### Exercise details
Exactly and only the lines from the one with "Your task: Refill" through the end of the listing are to be transcribed, both ends included.
++++++++++
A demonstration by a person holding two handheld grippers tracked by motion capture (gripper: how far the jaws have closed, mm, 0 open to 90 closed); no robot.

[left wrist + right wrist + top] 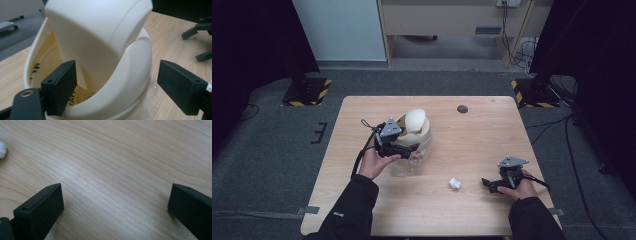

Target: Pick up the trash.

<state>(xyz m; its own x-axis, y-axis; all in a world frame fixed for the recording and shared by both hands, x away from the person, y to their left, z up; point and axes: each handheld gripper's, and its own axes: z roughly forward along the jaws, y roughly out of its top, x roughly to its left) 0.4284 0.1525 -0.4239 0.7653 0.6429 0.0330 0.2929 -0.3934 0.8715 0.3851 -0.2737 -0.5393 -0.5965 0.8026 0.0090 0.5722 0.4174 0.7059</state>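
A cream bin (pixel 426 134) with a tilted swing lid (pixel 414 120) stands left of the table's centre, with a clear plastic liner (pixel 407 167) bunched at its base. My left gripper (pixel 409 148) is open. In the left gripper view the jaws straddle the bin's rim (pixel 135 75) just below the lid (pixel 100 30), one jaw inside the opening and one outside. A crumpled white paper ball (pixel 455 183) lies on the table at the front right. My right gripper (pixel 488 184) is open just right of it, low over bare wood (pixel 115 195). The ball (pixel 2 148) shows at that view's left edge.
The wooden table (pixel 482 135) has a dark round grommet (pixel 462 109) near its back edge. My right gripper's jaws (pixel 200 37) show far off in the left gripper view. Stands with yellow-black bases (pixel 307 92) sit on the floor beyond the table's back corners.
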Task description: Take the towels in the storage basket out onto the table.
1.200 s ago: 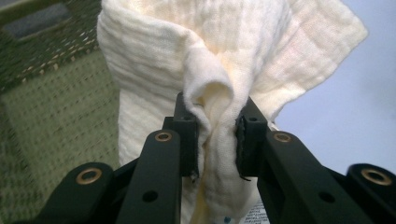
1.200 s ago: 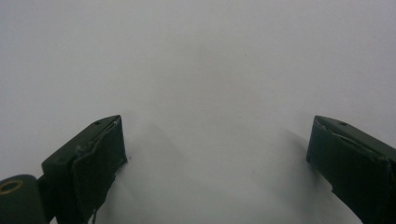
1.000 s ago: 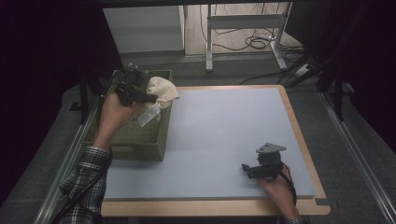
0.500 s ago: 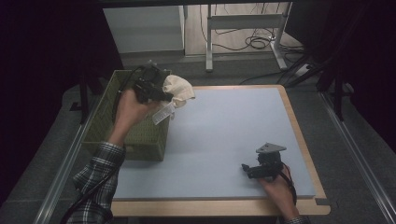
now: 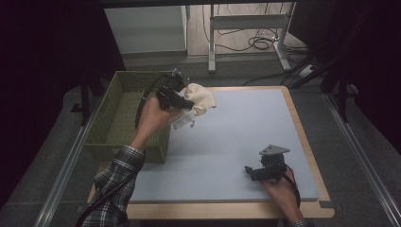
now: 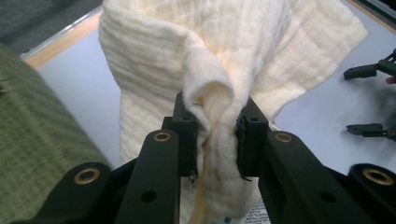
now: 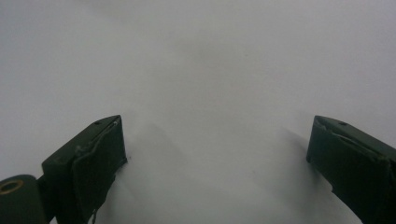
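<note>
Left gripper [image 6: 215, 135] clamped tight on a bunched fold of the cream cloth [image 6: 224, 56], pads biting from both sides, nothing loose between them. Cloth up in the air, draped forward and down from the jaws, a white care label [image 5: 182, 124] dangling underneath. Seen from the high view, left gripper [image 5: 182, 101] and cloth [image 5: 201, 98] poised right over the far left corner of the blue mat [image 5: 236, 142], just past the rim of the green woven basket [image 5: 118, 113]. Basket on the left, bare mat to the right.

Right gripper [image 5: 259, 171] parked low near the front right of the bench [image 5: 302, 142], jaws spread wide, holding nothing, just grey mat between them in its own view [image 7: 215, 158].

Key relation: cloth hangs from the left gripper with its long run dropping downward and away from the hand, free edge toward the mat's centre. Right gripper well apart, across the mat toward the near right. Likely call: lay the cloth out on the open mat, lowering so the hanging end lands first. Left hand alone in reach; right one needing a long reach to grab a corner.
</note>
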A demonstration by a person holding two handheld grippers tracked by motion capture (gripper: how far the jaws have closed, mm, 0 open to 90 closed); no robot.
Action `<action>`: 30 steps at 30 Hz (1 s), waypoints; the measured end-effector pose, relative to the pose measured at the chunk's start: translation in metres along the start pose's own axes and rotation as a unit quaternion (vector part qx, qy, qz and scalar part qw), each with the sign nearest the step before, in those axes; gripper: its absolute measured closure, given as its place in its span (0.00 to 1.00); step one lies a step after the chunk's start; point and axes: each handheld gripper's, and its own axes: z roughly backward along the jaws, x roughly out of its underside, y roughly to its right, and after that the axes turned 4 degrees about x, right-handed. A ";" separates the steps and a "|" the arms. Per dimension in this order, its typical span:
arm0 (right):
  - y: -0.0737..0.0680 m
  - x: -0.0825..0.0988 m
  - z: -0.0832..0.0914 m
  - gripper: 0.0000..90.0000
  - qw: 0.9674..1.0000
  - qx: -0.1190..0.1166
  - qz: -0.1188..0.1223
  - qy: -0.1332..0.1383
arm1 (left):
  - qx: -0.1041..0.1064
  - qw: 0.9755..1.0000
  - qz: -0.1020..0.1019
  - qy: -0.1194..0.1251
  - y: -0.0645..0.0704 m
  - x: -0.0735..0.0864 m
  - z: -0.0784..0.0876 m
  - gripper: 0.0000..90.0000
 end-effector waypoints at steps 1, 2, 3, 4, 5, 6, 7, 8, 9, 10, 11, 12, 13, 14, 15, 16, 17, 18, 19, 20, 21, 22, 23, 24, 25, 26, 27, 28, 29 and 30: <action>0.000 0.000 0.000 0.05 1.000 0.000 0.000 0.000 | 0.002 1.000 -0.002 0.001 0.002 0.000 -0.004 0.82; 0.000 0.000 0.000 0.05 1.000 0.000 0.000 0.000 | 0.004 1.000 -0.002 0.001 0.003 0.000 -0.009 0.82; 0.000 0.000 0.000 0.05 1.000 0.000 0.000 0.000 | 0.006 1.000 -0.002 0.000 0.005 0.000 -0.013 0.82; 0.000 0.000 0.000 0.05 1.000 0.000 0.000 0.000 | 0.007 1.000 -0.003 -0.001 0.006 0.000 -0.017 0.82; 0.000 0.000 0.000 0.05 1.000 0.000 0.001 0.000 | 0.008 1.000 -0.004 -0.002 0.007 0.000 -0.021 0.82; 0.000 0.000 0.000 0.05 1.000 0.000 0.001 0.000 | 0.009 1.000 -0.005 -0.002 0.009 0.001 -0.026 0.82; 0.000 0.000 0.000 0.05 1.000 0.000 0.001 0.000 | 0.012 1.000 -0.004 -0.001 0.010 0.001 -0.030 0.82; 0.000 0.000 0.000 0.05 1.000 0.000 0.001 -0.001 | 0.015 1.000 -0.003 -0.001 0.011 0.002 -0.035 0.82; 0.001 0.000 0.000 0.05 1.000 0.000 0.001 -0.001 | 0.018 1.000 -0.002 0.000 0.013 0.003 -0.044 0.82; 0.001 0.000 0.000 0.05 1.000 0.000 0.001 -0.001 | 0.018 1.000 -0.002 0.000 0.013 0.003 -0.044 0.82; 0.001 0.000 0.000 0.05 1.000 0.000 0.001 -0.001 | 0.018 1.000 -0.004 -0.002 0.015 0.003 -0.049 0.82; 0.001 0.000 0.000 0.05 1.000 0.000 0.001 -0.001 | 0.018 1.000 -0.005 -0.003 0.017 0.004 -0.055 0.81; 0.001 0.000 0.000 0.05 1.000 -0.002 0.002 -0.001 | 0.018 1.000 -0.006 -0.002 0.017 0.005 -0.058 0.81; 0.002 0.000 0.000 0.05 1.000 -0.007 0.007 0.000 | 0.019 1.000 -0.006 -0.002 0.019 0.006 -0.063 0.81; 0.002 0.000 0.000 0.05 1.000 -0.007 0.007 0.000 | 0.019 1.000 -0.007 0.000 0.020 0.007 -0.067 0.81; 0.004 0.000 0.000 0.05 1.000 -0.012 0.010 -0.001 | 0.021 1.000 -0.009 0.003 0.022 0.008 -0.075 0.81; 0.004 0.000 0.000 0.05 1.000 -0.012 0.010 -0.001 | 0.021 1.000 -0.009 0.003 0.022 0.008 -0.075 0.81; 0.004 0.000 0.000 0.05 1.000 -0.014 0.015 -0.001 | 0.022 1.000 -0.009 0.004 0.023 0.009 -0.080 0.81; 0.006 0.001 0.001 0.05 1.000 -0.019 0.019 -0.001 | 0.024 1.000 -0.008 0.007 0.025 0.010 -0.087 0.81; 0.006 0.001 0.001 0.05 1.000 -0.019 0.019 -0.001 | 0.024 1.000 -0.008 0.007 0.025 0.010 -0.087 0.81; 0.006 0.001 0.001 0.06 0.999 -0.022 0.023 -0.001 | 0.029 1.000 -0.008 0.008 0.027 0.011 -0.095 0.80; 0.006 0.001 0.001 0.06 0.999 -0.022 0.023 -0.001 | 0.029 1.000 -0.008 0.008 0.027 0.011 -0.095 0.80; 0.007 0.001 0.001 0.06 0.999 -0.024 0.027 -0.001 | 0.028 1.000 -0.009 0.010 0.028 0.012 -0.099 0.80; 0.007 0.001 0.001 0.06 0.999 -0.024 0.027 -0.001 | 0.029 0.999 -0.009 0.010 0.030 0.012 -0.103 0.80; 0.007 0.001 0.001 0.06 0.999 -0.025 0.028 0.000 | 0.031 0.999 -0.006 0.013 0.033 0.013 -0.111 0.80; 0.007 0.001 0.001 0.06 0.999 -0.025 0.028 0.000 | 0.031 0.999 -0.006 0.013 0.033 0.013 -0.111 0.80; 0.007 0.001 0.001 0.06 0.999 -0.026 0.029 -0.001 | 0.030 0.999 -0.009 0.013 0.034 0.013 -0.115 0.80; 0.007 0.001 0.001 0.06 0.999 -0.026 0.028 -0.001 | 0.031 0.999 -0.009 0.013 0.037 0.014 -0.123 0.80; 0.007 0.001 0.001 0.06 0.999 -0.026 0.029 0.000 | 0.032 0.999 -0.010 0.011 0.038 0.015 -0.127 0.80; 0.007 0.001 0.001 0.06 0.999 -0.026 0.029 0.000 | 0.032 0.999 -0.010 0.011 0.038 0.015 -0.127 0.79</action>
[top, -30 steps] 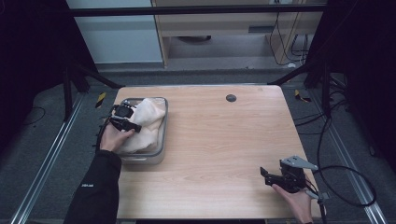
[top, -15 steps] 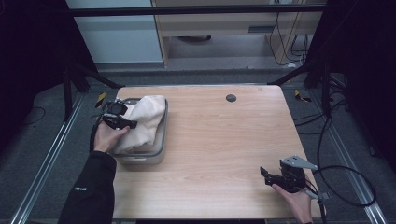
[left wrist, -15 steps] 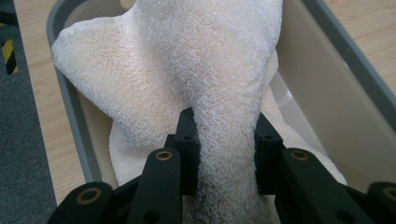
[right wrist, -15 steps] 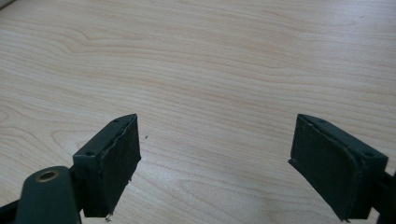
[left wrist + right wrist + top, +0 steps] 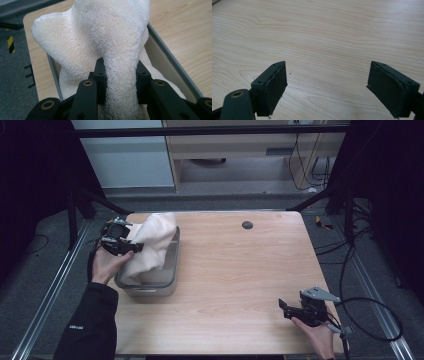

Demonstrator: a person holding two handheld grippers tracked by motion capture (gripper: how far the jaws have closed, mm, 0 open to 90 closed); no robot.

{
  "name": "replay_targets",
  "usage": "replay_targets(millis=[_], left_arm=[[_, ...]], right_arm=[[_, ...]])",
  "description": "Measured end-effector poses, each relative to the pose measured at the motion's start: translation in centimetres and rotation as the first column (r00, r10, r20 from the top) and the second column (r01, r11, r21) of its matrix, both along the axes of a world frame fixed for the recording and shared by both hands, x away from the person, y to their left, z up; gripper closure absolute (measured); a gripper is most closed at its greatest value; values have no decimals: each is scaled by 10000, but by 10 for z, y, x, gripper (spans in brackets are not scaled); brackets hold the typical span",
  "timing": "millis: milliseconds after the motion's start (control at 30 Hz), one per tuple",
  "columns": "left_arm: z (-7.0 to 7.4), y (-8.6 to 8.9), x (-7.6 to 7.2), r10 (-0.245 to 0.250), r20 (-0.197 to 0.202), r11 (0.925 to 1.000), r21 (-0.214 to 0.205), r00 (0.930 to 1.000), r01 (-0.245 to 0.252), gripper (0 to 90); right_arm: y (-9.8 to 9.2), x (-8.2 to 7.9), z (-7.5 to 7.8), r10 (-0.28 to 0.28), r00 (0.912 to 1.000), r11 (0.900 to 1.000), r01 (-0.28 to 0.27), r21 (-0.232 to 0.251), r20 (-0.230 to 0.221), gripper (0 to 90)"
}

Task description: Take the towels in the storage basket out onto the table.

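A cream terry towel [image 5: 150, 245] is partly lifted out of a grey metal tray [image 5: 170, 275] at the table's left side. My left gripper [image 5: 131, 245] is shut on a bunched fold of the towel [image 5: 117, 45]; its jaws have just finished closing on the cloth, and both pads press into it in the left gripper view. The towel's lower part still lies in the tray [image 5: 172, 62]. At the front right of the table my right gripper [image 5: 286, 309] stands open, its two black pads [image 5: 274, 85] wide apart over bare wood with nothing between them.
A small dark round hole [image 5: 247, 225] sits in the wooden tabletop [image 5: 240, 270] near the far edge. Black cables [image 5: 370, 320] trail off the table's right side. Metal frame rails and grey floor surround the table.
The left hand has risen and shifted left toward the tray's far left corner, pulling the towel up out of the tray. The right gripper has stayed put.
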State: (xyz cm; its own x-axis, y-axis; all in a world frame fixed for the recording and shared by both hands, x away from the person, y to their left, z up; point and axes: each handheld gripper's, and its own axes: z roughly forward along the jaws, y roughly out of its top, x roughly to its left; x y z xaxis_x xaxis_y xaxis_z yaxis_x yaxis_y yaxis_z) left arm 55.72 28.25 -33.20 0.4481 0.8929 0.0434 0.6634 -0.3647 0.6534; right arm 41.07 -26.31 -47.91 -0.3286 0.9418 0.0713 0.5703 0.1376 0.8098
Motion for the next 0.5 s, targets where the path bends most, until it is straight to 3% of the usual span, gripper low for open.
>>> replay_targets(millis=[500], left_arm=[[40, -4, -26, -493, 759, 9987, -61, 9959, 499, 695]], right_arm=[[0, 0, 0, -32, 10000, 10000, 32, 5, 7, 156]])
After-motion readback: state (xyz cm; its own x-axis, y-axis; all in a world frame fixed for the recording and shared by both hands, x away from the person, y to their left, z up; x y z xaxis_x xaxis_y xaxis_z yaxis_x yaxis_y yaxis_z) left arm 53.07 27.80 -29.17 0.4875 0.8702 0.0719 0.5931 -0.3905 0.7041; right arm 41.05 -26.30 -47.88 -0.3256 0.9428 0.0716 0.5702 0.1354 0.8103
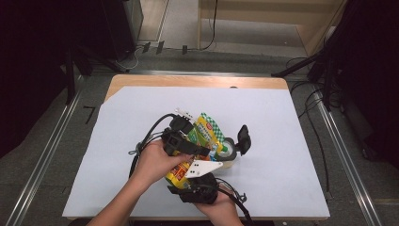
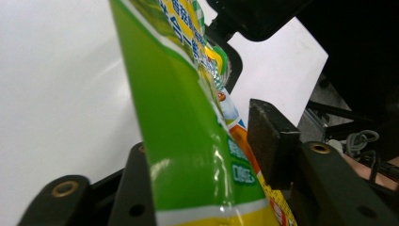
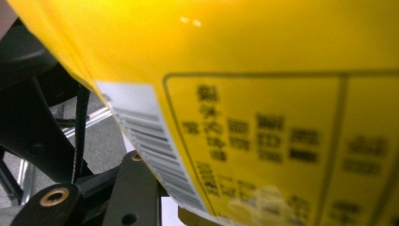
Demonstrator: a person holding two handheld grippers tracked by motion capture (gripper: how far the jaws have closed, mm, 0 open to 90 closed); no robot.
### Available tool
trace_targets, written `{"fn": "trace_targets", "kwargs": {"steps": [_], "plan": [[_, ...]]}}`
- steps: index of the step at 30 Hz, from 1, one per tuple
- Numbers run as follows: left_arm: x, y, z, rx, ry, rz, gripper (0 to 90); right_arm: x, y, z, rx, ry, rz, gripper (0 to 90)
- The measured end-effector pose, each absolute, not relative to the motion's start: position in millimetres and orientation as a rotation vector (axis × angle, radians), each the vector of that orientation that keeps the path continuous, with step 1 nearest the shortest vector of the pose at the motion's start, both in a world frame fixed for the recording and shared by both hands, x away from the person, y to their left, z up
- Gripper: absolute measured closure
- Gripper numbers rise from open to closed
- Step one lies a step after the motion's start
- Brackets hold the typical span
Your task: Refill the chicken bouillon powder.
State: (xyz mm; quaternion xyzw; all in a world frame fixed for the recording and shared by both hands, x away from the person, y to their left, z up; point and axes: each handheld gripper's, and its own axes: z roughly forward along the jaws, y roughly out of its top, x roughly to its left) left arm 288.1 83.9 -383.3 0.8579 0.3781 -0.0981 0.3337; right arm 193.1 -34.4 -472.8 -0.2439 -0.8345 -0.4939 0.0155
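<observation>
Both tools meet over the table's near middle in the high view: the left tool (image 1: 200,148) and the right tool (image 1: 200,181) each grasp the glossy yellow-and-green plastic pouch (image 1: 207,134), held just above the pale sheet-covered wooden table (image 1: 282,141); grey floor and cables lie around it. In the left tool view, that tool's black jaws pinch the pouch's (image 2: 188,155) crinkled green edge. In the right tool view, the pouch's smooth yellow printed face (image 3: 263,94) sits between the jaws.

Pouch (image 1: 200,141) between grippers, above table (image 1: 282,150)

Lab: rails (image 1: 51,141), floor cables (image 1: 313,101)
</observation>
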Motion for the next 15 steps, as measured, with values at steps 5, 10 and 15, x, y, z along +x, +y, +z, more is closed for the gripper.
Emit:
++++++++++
### Answer area
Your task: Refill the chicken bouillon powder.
State: (xyz mm; quaternion xyzw; all in a world frame fixed for the recording and shared by both hands, x away from the person, y to their left, z up; point and axes: each handheld gripper's, and its own axes: z roughly forward along the jaws, y roughly out of its top, x roughly to its left) left arm 288.1 83.9 -383.3 0.8579 0.3781 -0.0981 0.3337; right arm 193.1 -34.4 -472.8 -0.2439 -0.8345 -0.4939 0.0155
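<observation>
Both tools meet over the table's near middle in the high view: the left tool (image 1: 200,148) and the right tool (image 1: 200,181) each grasp the glossy yellow-and-green plastic pouch (image 1: 207,134), held just above the pale sheet-covered wooden table (image 1: 282,141); grey floor and cables lie around it. In the left tool view, that tool's black jaws pinch the pouch's (image 2: 188,155) crinkled green edge. In the right tool view, the pouch's smooth yellow printed face (image 3: 263,94) sits between the jaws.

Pouch (image 1: 200,141) between grippers, above table (image 1: 282,150)

Lab: rails (image 1: 51,141), floor cables (image 1: 313,101)
</observation>
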Motion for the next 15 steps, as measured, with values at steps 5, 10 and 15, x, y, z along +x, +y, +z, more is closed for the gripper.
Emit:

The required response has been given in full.